Van Wageningen ging het in aardedonker in een moordend tempo naar de voet van de Grebbeberg. Een heerlijk stuk strafstampen, waar Driel en ik beslist van opleefden, maar waarin Max, als diepgeoefend lange-afstandsloper (Max heeft de Camino gelopen, en dan leer je hoe belangrijk het is je eigen tempo aan te houden), nogal achteropraakte.

Dat gaf niet, want we wachtten hem gewoon op aan de voet van de berg. En toen ging het erover, en kwam er op de top een zoveelste aangrijpend monumentmoment. Een plek om bij stil te staan, die gedenksteen met dat prachtige gedicht van J.C. Bloem. Waar een klein volk groot kan zijn: de schreeuw van de leeuw. Maar dan zonder Paul, Godzijdank.

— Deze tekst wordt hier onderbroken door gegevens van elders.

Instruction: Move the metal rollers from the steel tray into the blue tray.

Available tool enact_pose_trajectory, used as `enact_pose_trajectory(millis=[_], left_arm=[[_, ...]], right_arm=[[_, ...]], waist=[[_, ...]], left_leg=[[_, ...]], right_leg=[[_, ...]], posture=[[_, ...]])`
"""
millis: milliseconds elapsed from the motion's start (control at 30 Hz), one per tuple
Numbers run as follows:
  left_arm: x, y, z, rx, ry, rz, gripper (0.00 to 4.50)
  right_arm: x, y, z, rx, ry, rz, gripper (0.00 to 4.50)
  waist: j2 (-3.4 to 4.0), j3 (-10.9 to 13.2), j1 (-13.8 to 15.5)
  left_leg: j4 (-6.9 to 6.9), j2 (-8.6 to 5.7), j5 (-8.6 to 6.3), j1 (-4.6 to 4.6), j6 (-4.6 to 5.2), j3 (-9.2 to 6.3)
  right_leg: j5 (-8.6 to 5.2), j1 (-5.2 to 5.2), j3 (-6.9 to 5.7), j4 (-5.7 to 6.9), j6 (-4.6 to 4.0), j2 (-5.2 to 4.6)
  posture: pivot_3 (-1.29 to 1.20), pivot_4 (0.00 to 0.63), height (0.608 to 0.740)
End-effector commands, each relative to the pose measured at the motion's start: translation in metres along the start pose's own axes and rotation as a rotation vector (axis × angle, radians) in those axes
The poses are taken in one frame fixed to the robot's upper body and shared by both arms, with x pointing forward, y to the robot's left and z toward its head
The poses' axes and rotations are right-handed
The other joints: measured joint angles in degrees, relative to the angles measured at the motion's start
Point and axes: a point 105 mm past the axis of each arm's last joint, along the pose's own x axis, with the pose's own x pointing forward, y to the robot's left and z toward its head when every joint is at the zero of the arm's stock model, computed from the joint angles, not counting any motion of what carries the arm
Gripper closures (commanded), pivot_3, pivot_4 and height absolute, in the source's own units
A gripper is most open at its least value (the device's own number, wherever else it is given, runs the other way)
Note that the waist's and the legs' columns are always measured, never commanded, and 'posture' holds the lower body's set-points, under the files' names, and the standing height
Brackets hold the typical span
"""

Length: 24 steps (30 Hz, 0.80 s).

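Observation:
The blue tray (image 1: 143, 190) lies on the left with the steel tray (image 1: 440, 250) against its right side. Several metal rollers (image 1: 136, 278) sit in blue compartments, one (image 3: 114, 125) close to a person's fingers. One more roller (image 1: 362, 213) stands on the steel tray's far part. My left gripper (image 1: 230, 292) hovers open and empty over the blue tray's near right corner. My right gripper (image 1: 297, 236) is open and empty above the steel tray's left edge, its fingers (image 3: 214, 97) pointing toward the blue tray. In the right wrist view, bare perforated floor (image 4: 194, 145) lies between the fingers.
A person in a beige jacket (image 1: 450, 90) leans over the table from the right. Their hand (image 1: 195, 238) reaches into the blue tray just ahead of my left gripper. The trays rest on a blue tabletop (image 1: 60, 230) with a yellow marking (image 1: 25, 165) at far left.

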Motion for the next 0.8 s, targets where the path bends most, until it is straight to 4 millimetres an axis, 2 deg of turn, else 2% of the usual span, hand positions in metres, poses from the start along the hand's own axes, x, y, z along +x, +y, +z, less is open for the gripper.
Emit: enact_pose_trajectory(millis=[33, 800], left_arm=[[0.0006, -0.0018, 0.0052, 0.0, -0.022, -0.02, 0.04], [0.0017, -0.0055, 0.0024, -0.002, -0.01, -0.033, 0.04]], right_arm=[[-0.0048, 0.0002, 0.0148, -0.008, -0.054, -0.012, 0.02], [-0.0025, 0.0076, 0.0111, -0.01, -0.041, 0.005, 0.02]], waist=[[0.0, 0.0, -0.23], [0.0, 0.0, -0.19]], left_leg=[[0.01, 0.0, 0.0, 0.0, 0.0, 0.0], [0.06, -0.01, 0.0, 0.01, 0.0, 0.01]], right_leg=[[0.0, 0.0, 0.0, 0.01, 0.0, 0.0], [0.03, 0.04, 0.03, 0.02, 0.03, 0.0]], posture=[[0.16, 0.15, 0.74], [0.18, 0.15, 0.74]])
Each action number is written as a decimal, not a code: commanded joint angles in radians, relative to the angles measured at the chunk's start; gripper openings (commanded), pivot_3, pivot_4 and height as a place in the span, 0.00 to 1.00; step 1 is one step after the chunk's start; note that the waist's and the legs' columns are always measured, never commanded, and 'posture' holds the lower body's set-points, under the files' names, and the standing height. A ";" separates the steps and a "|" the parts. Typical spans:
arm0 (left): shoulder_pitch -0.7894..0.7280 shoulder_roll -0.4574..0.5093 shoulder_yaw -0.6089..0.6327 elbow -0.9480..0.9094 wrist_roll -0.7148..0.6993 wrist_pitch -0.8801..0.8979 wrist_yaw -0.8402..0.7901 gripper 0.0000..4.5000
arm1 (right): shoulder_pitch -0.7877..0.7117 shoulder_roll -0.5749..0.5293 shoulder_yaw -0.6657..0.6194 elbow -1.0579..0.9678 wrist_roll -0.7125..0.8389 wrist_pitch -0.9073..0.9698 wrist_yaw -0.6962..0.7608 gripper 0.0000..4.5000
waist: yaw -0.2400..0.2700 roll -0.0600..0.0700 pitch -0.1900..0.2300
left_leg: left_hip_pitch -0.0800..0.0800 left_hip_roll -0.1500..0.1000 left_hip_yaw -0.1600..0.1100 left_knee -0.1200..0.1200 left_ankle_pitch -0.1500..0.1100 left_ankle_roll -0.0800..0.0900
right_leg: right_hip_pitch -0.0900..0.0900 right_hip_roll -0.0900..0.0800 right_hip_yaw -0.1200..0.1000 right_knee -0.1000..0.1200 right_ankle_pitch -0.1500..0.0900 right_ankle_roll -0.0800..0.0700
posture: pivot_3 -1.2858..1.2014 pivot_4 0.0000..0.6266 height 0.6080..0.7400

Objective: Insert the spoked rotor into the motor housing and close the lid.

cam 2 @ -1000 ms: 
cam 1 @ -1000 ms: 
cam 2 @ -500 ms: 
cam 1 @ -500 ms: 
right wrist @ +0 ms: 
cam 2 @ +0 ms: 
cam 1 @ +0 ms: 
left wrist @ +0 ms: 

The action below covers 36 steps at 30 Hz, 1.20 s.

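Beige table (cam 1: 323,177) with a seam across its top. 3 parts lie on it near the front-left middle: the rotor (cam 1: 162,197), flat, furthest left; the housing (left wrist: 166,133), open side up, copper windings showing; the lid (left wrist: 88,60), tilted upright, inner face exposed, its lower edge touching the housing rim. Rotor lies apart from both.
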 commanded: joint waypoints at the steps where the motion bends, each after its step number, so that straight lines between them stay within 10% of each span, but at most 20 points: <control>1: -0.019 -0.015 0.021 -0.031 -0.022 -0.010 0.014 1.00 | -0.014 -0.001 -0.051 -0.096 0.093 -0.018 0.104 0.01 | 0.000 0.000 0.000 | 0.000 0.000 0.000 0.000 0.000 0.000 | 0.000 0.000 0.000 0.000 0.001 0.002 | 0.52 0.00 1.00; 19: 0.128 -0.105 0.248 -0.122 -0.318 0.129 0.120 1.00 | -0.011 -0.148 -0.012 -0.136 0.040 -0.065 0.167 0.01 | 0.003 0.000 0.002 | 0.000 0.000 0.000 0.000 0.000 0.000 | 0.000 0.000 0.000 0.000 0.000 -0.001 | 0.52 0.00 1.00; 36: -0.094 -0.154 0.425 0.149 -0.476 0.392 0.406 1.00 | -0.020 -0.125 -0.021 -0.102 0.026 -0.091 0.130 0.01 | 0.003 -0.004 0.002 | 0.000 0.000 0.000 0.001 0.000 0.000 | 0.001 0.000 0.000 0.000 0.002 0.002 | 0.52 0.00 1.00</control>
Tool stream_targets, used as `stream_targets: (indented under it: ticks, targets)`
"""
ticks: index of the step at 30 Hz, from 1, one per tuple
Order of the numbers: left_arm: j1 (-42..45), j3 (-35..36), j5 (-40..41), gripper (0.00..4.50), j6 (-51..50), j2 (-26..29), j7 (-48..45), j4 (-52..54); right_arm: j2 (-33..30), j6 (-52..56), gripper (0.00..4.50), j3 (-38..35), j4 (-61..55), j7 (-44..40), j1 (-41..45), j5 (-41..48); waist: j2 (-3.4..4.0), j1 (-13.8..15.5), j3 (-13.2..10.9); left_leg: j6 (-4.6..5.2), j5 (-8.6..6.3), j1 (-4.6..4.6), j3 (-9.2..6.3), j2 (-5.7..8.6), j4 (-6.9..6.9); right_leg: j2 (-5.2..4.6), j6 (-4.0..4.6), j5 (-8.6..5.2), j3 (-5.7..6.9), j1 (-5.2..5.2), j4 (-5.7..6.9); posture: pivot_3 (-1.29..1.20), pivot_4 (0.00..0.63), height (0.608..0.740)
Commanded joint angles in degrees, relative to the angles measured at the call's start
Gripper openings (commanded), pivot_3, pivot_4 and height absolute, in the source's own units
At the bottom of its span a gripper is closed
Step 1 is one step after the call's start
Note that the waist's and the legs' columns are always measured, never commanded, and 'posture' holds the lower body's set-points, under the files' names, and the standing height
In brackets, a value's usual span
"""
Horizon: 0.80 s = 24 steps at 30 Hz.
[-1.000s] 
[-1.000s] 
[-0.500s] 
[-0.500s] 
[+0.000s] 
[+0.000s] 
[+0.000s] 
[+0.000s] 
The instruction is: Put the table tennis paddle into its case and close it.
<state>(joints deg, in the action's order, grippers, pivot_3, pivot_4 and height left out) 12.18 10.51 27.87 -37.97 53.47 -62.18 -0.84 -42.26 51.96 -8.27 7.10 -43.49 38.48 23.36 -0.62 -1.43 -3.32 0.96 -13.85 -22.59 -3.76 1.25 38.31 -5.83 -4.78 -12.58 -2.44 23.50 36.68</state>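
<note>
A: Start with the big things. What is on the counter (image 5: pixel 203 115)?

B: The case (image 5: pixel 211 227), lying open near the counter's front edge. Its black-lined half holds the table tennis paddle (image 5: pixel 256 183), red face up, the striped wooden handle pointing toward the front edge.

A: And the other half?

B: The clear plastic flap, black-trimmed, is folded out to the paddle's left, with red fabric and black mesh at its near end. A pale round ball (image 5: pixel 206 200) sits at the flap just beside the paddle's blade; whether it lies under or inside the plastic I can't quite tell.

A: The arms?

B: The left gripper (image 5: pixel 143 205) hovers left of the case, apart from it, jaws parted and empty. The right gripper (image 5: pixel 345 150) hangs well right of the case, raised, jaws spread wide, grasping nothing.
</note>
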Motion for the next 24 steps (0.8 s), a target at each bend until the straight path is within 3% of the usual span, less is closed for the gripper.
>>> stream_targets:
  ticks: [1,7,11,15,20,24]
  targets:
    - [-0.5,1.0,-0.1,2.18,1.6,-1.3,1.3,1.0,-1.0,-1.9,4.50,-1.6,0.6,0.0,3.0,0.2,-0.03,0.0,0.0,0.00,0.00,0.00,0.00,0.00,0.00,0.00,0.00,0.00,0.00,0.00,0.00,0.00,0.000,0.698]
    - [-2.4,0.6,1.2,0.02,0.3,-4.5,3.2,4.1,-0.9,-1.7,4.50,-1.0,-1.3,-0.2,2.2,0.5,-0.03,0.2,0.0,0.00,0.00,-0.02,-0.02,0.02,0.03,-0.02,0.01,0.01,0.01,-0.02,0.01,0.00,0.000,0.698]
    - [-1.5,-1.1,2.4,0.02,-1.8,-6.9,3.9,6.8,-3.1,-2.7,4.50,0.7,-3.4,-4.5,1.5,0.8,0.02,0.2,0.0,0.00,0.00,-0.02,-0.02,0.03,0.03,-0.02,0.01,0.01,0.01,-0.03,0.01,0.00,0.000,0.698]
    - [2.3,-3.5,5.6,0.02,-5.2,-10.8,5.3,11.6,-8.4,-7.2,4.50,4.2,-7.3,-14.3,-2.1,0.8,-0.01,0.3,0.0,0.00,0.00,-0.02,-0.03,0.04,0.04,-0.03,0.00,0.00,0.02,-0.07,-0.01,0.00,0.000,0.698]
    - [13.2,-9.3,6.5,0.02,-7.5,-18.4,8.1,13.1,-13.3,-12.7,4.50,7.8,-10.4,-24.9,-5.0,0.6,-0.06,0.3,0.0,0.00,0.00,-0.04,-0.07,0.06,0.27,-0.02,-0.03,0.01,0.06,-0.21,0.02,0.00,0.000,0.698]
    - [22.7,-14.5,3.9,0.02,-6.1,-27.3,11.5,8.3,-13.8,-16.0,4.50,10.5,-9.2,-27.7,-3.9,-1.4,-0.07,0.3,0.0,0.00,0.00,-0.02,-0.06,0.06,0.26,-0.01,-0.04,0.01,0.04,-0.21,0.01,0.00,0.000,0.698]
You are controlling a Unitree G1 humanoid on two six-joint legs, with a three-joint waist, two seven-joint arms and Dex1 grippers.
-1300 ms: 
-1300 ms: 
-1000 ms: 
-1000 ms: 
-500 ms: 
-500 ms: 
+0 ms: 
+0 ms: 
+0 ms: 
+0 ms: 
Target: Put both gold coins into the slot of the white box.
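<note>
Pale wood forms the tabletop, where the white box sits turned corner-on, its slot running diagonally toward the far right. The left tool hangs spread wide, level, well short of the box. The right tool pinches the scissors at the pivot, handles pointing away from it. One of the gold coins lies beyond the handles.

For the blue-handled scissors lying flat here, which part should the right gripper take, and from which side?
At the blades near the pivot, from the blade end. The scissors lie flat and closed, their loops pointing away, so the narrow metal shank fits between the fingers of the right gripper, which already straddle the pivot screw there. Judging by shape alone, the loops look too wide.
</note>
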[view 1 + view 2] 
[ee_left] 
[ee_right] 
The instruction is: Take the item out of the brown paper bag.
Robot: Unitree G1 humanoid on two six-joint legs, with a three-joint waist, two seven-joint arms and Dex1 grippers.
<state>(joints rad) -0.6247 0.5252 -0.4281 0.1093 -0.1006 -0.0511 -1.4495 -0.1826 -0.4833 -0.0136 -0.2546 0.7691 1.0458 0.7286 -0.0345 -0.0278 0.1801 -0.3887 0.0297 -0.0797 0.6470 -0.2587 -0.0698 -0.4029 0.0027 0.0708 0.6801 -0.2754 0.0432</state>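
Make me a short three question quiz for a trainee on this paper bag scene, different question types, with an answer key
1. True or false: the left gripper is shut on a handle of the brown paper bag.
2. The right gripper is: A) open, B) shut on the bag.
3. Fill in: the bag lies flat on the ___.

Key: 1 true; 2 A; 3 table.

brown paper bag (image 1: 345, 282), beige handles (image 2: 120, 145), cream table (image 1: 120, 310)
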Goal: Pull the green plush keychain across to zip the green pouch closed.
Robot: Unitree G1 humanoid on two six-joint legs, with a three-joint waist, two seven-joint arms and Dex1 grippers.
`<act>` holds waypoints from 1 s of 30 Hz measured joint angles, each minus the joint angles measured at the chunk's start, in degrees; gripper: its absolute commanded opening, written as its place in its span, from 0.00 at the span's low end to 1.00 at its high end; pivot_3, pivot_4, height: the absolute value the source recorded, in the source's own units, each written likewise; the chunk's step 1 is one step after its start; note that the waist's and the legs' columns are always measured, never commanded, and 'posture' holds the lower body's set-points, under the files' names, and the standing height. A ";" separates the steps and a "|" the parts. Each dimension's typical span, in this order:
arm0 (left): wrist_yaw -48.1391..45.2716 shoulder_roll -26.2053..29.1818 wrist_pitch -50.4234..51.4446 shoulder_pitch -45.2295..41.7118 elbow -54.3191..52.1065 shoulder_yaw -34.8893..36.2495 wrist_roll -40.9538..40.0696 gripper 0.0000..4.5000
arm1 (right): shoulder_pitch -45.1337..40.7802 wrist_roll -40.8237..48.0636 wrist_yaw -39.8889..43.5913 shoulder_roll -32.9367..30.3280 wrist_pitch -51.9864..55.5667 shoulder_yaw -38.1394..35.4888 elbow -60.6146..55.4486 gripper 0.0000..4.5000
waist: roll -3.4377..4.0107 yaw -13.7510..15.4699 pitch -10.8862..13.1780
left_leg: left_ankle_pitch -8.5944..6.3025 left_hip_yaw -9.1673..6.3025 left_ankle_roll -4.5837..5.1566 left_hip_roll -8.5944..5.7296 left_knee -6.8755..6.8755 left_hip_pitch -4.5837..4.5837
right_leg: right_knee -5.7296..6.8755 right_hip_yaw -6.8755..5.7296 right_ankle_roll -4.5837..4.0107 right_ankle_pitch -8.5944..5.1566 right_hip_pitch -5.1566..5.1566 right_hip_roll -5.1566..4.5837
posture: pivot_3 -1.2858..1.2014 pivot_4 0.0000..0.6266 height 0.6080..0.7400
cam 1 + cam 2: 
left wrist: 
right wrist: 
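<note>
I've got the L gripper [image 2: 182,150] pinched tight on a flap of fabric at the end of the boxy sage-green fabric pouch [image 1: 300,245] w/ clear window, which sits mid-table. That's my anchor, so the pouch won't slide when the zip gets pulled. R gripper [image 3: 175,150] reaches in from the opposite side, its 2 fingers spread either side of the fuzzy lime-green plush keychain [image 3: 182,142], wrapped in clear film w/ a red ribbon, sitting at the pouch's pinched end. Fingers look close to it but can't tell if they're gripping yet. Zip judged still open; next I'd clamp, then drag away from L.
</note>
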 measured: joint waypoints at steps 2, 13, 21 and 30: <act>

Afdalende bereikten wij de gemeentegrens van Rhenen. Daar werd ik door de rest van de Wandelsoc. gepast welkom geheten en mocht ik het avondpraesidiaat overnemen. Dat verliep verder rustig. Buiten een bizar incident in Het Filiaal, oorspronkelijk ons etablissement van keuze, waar de ambiance echter scherp bleek te contrasteren met die tijdens Schelden's verkenningstocht. We keken dus verder, maar hadden dat bijna zonder Max gedaan. Want die vond die ambiance zo kut, en zat er inmiddels zo doorheen, dat-ie nog nauwelijks een stap binnen had gezet toen hij al riep dat hij 'wel alleen verder ging' en wij wel konden blijven zitten. Tssssk. Niks ervan, dikke. Samen uit, samen Rhenen.

Dus dat werd de Koning van Denemarken. Alwaar wij een prima barmaaltijd nuttigden, elkaar gelukwensten met weer een blaarloze etappe, en de Hobbit-motie ter tafel brachten. Daarin verzochten Driel en ik (mede namens ons nieuwste vrouwelijk lid, Dame Larisa) om verherverplaatsing der tochten naar de zaterdag, met het oog op maandagwerk. Maar omdat bleek dat Schelden dan echt niet meer mee zou kunnen lopen wegens zaterdagsarbeid, stemde ik uiteindelijk tegen mijn eigen motie en werd ze daadkrachtig verworpen. Niettemin blijkt Schelden een scherp luisteraar, want de herkansing van etappe 1 is gepland op een zaterdag.

Al met al was dit, de tweede etappe van Van Grens tot Grens over de Grens, in velerlei opzicht weliswaar een zware wandeltocht, maar ook een heel bevredigende.

Mijn prosit heren, keurig gewandeld. Katwijk wacht.